Test particle orbit (a) and kinetic energy (b) for an orbit achieving kinetic energies higher than \(100~\mbox{keV}\). The trap parameters used in this simulation are the same as given in Table 1 with the following parameters modified: \(v_{\phi}= -3\), \(\sigma= 3\), and \(y_{0} = 10\). The initial conditions of the test particle orbit are \(y = 73.3~\mbox{Mm}, x = 0~\mbox{Mm}, \theta= 85^{\circ}, E_{k0} = 5.5~\mbox{keV}\).

3.3 Early Escape (Type 3)

As discussed in Section 3.2, test particle orbits initialised with a low pitch angle near the jet front are unlikely to be trapped for more than a few bounces; as a result these orbits escape much earlier and do not gain as much energy as type 2 orbits or some type 1 orbits. We refer to these as type 3 orbits. To demonstrate the dependence of the type of orbit on the initial conditions, we present four orbits starting at the same position in the CMT, with varying initial pitch angle in Figure 5. Test particles with initial pitch angle \(\theta= 15^{\circ}\,\mbox{--}\, 20^{\circ}\) develop type 3 orbits and all escape the CMT after about 20 seconds. By increasing the initial pitch angle, test particle orbits execute increasing numbers of bounces, until at \(\theta= 30^{\circ}\) they no longer exit the CMT within the simulation time. This is reminiscent of the findings of Eradat Oskoui, Neukirch, and Grady (2014), albeit in the context of a different CMT model. Further increases in initial pitch angle for the same initial position yield type 2 orbits and, for sufficiently high pitch angles, type 1 orbits. Among type 3 orbits, particles that are trapped longer are able to gain more energy.

Figure 5

Test particle trajectories (a) and kinetic energies (b) in cases where orbits exit the CMT within the simulation time (type 3 orbits), with the exception of the orbit shown in black, which is a type 2 orbit, shown for comparison. The initial conditions of the test particle orbit are \(y = 50~\mbox{Mm}, x = 0~\mbox{Mm}, E_{k0} = 5.5~\mbox{keV}\). The initial pitch angles are given in the legend.

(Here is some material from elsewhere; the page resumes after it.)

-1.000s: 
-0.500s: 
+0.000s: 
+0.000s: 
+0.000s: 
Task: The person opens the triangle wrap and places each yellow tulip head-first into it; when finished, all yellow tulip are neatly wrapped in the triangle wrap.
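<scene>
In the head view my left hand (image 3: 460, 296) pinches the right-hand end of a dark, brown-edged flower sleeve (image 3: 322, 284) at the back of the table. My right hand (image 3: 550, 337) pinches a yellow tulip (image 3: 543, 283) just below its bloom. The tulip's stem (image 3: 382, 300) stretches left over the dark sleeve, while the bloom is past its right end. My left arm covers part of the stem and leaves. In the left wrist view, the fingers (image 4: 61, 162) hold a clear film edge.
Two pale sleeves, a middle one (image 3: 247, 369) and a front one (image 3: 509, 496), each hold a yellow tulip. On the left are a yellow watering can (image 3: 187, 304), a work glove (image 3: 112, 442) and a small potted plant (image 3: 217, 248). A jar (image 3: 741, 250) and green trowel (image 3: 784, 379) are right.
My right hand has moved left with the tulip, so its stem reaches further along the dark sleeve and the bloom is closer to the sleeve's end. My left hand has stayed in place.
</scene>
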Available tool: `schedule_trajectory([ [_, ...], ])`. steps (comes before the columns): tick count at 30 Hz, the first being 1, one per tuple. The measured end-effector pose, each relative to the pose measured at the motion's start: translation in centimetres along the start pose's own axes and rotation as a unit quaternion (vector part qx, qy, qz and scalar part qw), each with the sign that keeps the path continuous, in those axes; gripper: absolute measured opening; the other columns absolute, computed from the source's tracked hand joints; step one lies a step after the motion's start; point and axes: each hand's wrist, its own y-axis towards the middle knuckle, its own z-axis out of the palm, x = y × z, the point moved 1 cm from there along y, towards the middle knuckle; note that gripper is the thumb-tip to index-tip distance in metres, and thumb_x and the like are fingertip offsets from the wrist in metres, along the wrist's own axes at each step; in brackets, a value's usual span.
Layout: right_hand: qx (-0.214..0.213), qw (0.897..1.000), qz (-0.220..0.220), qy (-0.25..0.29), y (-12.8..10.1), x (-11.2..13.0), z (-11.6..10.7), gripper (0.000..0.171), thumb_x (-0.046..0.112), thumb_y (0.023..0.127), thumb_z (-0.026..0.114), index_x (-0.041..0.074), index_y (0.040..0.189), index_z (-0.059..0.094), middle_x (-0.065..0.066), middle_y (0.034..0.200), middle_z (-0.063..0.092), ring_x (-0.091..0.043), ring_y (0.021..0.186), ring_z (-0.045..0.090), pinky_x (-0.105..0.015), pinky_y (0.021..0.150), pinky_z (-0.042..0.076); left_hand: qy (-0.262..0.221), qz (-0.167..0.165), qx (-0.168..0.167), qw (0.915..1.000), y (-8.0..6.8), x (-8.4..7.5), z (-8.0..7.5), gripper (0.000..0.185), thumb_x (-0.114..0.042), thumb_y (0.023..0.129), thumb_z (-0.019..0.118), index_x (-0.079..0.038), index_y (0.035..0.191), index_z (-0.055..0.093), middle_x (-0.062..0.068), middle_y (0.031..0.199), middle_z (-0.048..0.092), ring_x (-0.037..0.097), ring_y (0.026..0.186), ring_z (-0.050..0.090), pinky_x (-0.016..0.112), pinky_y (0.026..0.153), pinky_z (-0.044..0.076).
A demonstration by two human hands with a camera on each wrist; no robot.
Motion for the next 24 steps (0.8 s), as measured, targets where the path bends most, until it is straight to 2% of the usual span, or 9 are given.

In Figure 5, the particle orbit with initial pitch angle \(\theta= 30^{\circ}\) is more readily classified as a type 2 orbit because it remains trapped throughout the simulation time and for a portion of the orbit is confined to the loop leg. Test particles with a lower initial pitch angle have type 3 orbits. This shows that small changes in initial conditions can cause an orbit to entirely change classification.

4 Discussion of Test Particle Motion and Acceleration Mechanisms

4.1 Trapping Locations

The behaviour of particle orbits outlined in Section 3 may be explained by considering the positions of possible mirror points within the CMT. Mirroring of a particle occurs due to terms on the right hand side of Equation (10). In our model mirror points can occur due to field line curvature (first term on the right hand side of Equation (10)) and strengthening of the magnetic field (third term on the right hand side of Equation (10)¹). For a given test particle orbit, mirror points may be located on either side of the indentation caused by the braking jet (regions labelled a in Figure 6), further up the loop legs just below the front (regions labelled b in Figure 6) as well as near the footpoints of the loops (regions labelled c in Figure 6).

Figure 6

Approximate locations of possible mirror points for particles trapped in our CMT model are circled. The test particle orbit initial conditions determine in which region the particle is mirrored. Black lines are magnetic field lines. Regions a and b may contain mirror points because of the higher magnetic field strength associated with the braking jet. Mirror points located in the region c occur due to the stronger magnetic field at the solar surface.

Type 1 orbits are trapped between two mirror points located on either side of the indentation around the region of the braking jet (labelled a in Figure 6). Type 2 motion is caused by mirroring between points in regions c and b, c and a, or b and a. For example, trapping between mirror points in regions b and c occurs for the orbit started at \(49.5~\mbox{Mm}\) in Figure 3, whereas the test particle orbit initialised at \(44.2~\mbox{Mm}\) in Figure 3 mirrors between points in regions a and b. As the jet progresses downward, the magnetic field strength increases, causing some particle orbits to be trapped outside of the jet braking region, resulting in type 2 motion. In order to see an appreciable front in this CMT model the magnetic field strength in the front needs to be comparable to the magnetic field near the footpoints. As a result, test particle orbits with a sufficiently small initial pitch angle to escape the jet braking region gain enough energy within a few bounces to escape the trap.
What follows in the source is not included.